Start of Supplied data

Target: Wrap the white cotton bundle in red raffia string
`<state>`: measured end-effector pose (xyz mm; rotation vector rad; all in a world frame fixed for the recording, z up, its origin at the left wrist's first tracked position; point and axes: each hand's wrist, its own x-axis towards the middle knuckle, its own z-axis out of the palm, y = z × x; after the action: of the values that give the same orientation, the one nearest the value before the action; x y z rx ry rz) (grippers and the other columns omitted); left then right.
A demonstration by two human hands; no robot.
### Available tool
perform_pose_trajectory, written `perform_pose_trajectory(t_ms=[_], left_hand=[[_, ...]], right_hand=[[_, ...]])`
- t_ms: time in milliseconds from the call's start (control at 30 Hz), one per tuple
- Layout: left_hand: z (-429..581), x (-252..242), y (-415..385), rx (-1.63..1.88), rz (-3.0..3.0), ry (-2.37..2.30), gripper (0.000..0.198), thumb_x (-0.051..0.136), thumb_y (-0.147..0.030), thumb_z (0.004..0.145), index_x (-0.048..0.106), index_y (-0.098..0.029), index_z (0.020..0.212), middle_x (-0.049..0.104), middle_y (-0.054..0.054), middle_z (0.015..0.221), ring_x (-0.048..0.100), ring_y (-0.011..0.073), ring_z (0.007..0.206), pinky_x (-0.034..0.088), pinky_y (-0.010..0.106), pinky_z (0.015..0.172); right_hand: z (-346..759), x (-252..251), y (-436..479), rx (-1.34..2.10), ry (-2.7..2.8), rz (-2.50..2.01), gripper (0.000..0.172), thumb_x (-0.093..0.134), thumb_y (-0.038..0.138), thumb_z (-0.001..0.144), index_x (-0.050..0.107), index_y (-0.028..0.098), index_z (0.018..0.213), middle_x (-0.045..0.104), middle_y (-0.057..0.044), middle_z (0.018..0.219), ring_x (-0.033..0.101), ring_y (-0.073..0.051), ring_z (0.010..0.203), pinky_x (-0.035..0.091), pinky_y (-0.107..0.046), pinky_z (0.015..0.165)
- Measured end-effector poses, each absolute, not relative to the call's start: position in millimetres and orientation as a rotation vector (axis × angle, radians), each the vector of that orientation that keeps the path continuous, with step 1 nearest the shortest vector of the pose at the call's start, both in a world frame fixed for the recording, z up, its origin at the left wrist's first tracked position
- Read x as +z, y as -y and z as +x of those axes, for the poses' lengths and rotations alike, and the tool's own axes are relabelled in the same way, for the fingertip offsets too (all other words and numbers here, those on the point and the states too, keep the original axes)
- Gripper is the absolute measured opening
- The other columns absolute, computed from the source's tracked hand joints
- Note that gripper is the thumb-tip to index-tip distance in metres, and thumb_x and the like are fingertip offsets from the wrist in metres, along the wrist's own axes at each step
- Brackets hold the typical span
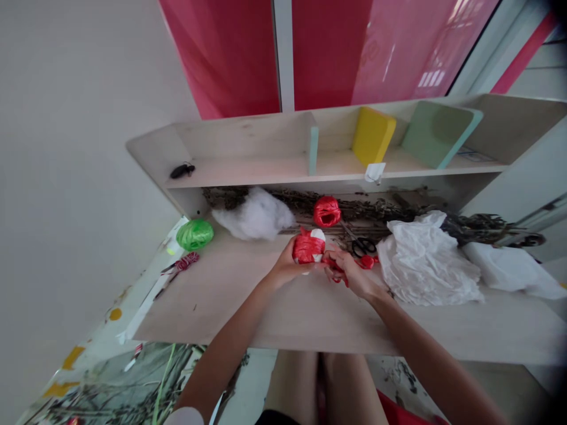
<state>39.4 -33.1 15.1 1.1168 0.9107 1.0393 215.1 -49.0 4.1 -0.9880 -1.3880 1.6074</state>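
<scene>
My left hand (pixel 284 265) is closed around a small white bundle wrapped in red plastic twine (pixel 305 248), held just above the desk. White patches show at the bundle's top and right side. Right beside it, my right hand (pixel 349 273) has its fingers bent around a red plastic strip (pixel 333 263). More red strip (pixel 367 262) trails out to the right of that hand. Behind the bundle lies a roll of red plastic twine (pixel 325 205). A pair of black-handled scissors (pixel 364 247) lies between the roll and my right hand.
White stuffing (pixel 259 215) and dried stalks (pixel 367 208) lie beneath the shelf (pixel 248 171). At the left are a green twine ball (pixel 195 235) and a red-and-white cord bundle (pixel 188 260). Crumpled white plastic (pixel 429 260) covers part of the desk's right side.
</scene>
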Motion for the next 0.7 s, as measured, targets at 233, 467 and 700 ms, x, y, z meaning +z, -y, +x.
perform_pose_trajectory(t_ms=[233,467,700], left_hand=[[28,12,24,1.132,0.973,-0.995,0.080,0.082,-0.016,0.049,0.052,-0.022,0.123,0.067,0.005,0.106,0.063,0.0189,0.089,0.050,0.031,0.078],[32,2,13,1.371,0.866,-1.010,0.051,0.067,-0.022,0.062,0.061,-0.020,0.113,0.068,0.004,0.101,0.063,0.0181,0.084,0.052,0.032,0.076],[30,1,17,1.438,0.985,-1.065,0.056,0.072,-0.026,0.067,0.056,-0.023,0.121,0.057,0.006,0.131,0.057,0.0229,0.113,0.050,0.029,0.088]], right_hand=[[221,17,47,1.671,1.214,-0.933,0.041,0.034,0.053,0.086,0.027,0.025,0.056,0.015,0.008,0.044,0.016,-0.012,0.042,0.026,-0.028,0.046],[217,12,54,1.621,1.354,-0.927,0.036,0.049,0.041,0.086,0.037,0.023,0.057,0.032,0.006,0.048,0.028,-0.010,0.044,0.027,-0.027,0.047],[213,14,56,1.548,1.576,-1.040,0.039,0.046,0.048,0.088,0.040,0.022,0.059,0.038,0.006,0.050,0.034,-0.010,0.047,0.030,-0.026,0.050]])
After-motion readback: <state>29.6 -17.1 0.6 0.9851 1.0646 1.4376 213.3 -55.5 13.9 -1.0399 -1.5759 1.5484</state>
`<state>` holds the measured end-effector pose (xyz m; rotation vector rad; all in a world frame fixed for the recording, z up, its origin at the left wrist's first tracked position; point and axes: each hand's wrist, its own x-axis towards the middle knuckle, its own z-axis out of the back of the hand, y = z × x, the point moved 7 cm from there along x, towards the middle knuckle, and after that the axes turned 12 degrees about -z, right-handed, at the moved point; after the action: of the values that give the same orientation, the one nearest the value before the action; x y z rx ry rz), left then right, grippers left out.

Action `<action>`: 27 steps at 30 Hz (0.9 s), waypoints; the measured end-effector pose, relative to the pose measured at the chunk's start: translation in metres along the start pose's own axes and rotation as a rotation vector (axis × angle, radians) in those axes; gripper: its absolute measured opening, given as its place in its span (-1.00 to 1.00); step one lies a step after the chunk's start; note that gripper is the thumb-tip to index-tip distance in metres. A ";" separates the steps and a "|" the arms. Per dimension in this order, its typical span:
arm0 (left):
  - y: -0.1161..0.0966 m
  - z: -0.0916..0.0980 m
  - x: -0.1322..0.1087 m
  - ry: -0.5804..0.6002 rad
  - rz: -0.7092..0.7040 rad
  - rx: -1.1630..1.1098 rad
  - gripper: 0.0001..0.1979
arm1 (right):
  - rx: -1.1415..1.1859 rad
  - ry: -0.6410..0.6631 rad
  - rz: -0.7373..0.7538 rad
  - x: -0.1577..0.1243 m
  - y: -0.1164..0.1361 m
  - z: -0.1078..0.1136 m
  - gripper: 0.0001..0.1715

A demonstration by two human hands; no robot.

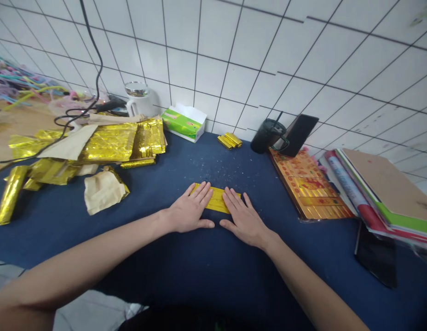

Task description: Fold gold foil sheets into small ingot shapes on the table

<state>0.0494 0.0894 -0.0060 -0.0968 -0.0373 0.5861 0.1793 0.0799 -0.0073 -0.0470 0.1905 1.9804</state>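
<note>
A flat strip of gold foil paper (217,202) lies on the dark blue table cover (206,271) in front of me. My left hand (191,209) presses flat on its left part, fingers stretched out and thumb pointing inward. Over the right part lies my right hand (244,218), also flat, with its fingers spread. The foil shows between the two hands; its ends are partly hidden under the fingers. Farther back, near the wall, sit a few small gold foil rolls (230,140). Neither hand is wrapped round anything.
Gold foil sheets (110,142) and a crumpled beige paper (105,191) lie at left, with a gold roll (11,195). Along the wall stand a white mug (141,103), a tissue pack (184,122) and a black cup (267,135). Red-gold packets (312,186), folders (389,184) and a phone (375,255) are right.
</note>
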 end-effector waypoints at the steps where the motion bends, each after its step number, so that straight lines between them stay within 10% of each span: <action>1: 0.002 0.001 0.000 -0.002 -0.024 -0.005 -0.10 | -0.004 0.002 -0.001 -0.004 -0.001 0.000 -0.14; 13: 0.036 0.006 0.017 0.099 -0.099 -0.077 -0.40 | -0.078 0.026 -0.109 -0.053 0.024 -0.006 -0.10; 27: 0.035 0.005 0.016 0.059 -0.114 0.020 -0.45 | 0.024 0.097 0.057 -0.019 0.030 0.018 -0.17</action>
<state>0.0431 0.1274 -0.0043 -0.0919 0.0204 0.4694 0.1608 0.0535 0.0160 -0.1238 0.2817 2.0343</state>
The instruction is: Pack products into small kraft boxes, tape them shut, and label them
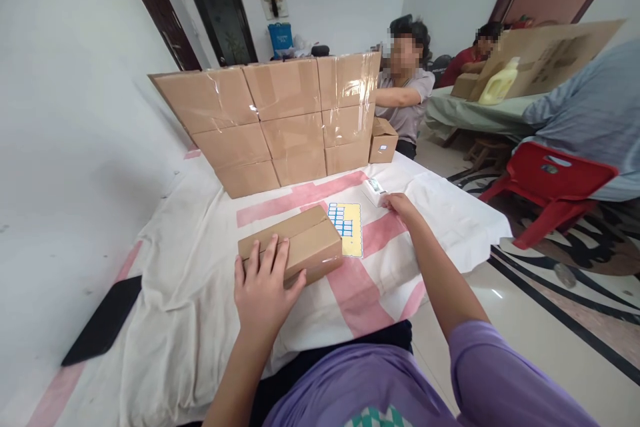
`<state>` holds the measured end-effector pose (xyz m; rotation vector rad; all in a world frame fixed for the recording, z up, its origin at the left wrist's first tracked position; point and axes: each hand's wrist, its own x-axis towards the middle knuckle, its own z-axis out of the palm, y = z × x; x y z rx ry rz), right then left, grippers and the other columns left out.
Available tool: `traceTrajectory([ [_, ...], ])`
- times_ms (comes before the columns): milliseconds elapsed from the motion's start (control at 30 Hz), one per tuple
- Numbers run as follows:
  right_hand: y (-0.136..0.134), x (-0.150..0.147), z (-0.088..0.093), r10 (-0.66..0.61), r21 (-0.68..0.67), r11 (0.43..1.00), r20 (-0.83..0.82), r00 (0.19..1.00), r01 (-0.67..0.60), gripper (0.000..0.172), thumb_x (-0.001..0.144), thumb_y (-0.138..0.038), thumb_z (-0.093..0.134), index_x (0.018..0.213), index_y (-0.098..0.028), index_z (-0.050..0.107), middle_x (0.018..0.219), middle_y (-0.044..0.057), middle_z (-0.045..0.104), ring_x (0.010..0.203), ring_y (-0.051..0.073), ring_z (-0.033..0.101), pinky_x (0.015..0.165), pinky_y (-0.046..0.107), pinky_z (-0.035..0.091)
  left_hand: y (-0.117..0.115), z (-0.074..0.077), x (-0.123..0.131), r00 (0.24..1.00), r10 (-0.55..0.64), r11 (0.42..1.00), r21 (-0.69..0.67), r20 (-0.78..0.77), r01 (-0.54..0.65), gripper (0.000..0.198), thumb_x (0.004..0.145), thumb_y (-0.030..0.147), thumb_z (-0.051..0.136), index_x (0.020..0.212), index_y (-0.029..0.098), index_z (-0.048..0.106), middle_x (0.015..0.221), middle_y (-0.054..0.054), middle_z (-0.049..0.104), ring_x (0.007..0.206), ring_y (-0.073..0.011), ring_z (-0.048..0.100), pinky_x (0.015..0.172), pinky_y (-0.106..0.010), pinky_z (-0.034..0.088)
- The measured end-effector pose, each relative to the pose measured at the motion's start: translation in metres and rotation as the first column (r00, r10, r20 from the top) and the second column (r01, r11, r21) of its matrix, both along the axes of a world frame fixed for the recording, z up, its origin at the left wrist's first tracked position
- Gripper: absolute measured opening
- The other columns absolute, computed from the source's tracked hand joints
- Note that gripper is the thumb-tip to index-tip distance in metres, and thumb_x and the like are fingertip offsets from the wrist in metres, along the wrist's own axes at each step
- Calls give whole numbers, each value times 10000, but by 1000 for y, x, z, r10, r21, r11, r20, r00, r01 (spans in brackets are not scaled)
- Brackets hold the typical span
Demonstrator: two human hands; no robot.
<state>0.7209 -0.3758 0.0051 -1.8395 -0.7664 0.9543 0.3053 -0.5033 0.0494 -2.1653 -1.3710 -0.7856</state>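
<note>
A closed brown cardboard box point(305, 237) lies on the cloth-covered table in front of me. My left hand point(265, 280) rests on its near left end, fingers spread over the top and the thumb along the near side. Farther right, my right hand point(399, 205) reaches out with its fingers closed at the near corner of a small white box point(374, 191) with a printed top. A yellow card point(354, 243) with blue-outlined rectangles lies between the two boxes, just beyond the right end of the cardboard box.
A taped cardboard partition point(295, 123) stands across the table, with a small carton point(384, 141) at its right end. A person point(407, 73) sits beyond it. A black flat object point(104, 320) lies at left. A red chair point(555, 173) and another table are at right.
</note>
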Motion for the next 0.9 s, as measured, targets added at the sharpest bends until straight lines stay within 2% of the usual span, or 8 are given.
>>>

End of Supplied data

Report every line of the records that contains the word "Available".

Answer to the problem
### Available tool
Available tool: `traceTrajectory([ [_, ...], ])`

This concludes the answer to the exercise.